[DATA SECTION]
+--

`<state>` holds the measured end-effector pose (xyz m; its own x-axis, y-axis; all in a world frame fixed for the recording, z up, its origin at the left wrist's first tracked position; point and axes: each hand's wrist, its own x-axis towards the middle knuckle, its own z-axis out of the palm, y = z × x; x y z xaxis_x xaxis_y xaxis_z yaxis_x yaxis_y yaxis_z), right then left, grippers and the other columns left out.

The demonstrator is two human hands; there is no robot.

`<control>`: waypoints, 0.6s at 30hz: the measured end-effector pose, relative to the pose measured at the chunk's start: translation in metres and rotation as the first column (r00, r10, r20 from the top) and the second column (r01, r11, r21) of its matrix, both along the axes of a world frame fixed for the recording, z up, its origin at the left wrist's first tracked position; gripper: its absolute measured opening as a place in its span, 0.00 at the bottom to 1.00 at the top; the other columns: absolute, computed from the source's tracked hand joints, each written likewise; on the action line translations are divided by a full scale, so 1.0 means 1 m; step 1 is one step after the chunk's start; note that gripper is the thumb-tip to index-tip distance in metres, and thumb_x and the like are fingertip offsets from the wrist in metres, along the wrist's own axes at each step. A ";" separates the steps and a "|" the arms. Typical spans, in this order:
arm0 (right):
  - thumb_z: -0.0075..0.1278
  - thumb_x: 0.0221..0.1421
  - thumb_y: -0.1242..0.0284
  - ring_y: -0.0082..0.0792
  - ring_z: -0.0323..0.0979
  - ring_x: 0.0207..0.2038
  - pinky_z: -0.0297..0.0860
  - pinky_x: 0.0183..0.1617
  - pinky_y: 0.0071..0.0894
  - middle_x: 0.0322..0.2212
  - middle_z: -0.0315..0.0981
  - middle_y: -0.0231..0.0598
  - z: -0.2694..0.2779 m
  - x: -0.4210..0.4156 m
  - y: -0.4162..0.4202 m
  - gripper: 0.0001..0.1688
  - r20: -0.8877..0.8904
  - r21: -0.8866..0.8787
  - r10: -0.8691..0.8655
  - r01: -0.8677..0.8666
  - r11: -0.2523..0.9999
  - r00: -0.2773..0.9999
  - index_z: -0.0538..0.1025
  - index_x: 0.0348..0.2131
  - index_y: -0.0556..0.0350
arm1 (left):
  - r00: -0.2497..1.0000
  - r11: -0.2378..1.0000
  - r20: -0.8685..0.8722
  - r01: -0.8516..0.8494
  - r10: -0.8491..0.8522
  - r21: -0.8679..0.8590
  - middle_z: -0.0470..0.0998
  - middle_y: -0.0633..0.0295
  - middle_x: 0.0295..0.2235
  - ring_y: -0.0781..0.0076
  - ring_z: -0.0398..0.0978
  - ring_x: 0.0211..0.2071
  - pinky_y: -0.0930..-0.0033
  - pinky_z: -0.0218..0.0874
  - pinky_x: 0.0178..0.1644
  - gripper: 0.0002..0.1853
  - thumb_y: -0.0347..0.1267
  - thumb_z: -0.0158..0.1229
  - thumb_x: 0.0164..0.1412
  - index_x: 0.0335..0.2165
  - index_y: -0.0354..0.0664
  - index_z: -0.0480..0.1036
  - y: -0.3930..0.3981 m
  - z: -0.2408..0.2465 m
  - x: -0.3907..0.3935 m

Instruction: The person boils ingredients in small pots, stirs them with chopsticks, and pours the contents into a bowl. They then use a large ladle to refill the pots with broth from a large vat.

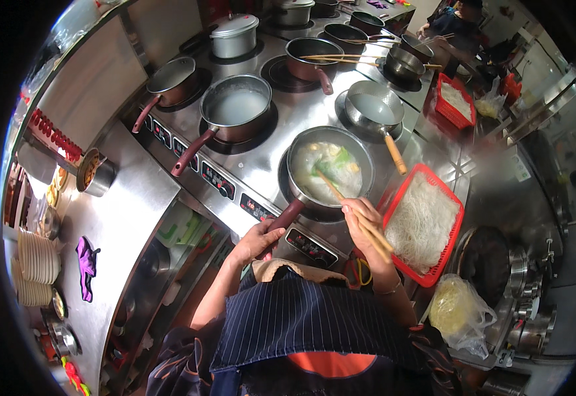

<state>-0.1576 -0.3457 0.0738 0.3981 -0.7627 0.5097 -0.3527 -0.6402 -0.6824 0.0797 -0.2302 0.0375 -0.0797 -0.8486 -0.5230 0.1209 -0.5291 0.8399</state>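
My left hand (259, 238) grips the dark red handle (288, 216) of a saucepan (369, 166) on the steel cooktop. Pale broth (337, 185) fills the pan, with noodles, green leaves and yellowish pieces in it. In my right hand (362, 222) is a pair of wooden chopsticks (335, 189), their tips down in the broth. Just right of that hand lies a red plastic basket (429, 281) of thin white noodles (421, 222). A control panel (312, 247) sits below the pan, between my hands.
Behind stand a saucepan of whitish liquid (236, 106), a hammered steel pan with wooden handle (374, 109) and a lidded pot (234, 37). To the left, a steel counter (129, 198) carries stacked plates (39, 255). A bag of noodles (454, 309) lies right; another person (454, 27) is far right.
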 end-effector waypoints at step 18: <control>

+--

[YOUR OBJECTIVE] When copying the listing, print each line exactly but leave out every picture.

[ANSWER TO THIS PROBLEM]
`<state>` holds the measured end-effector pose (xyz m; its own x-axis, y-axis; all in a world frame fixed for the recording, z up, its origin at the left wrist's first tracked position; point and axes: each hand's wrist, its own x-axis towards the middle knuckle, its own z-axis out of the palm, y = z × x; x y z xaxis_x xaxis_y xaxis_z yaxis_x yaxis_y yaxis_z), right then left, grippers and the other columns left out.

The demonstrator is two human hands; there is no robot.

`<control>`: waypoints, 0.6s at 30hz: the measured end-effector pose, relative to the pose measured at the chunk's start: translation in metres and rotation as the first column (r00, r10, r20 from the top) and the second column (r01, r11, r21) of its matrix, both along the axes of a world frame fixed for the recording, z up, its origin at the left wrist's first tracked position; gripper: its absolute measured opening as a place in its span, 0.00 at the bottom to 1.00 at the top; the other columns: absolute, computed from the source's tracked hand joints, each written likewise; on the action line translations are divided by a full scale, so 1.0 means 1 m; step 1 is one step after the chunk's start; note that gripper is the thumb-tip to index-tip distance in metres, and thumb_x and the like are fingertip offsets from the wrist in metres, along the wrist's own axes at each step. A ";" separates the steps and a "|" the arms. Typical spans, in this order:
arm0 (right):
  - thumb_z: -0.0075..0.1278
  - thumb_x: 0.0221..0.1421
  - thumb_y: -0.1242..0.0284
  - ring_y: -0.0082..0.0792
  - ring_z: -0.0323..0.0979
  - ring_x: 0.0207..0.2038
  - pinky_z: -0.0297..0.0860
  - pinky_x: 0.0183..0.1617
  - pinky_y: 0.0071..0.0894
  - middle_x: 0.0322..0.2212
  - middle_z: -0.0315..0.0981
  - middle_y: -0.0231..0.0598
  - z: -0.2694..0.2779 m
  - x: -0.4210..0.4156 m
  - y: -0.4162..0.4202 m
  - gripper: 0.0001..0.1688
  - r20: -0.8877..0.8904
  - r21: -0.8866..0.8787
  - r10: -0.8691..0.8655
  - r01: -0.8677..0.8666
  - r11: -0.2523..0.9999
  - r00: -0.2773..0.9999
  - index_z: -0.0538..0.1025
  - index_x: 0.0348..0.2131
  - index_y: -0.0556..0.0350
arm1 (left):
  - r00: -0.2497..1.0000
  - r11: -0.2378..1.0000
  - r20: -0.8685..0.8722
  - r01: -0.8516..0.8494
  - r10: -0.8491..0.8522
  - r21: -0.8679..0.8590
  - middle_z: -0.0470..0.0998
  - middle_y: -0.0633..0.0295
  - middle_x: 0.0295..0.2235
  - ring_y: -0.0781..0.0076
  - ring_z: -0.0398..0.0978
  - ring_x: 0.0211..0.2071
  - pinky_y: -0.0930..-0.0033
  - pinky_z: -0.0218..0.0874
  - pinky_x: 0.0178..0.1644
  - gripper: 0.0002..0.1853
  - thumb_y: -0.0347..0.1267
  - thumb_z: -0.0158..0.1229
  - thumb_x: 0.0164..0.1412
  - index_x: 0.0335..0.2165
  - index_y: -0.0354..0.0664
  - index_z: -0.0480..0.1036
  - y: -0.3930..0.3981 m
  - z: -0.2408..0.2465 m
  - x: -0.3907..0.3935 m

Instruction: The person boils ingredients in small pots, stirs them with chopsticks, and pours the contents into a bowl. They then use a large ladle to refill the pots with broth from a large vat.


<state>-0.1576 -0.3457 0.0738 0.3981 -0.7627 0.5097 -0.3527 -0.6402 -0.6824 0.0797 -0.2302 0.0375 -0.0797 -0.8486 -0.5230 0.1209 -0.5291 0.8399</state>
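My left hand (259, 238) grips the dark red handle (288, 216) of a saucepan (369, 166) on the steel cooktop. Pale broth (337, 185) fills the pan, with noodles, green leaves and yellowish pieces in it. In my right hand (362, 222) is a pair of wooden chopsticks (335, 189), their tips down in the broth. Just right of that hand lies a red plastic basket (429, 281) of thin white noodles (421, 222). A control panel (312, 247) sits below the pan, between my hands.
Behind stand a saucepan of whitish liquid (236, 106), a hammered steel pan with wooden handle (374, 109) and a lidded pot (234, 37). To the left, a steel counter (129, 198) carries stacked plates (39, 255). A bag of noodles (454, 309) lies right; another person (454, 27) is far right.
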 end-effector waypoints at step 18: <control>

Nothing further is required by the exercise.